> **What is required**
Go through the listing below and return each line that includes "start".

> **Data below**
****************
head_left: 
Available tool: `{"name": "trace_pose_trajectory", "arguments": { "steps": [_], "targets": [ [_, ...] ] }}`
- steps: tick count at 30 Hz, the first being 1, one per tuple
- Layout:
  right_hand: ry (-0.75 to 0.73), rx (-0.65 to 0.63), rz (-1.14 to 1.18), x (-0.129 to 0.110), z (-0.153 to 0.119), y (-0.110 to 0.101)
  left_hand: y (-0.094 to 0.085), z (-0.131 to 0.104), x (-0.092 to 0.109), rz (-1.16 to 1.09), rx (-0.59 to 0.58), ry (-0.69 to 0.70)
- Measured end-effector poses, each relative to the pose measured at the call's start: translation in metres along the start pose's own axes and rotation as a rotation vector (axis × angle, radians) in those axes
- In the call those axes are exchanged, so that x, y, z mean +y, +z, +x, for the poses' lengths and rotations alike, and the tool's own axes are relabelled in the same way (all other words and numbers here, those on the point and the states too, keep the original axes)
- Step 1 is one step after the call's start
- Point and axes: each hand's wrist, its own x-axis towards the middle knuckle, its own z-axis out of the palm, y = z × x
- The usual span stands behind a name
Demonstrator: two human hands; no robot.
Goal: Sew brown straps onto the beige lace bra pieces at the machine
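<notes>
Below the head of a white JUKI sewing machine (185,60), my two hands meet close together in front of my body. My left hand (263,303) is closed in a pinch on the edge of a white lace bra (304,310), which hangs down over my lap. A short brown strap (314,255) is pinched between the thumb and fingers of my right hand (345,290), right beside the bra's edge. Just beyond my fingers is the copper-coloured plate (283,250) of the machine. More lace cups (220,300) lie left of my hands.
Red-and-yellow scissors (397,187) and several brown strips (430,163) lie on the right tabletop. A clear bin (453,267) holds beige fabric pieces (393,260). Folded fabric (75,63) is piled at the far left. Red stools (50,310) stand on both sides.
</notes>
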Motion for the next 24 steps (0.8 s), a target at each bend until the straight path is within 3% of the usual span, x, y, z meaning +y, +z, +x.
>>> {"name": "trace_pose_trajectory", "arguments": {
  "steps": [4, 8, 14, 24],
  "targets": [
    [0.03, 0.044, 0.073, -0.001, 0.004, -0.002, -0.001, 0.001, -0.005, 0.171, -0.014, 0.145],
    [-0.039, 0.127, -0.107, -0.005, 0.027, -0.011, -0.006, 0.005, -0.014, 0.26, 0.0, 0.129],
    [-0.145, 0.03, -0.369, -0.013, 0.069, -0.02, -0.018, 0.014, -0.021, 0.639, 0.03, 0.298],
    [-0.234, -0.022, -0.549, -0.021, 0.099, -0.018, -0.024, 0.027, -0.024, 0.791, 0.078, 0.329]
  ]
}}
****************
> **Solution for this task**
- Measured end-effector poses, each relative to the pose measured at the call's start: translation in metres along the start pose's own axes and rotation as a rotation vector (axis × angle, radians) in those axes
- Step 1 is one step after the call's start

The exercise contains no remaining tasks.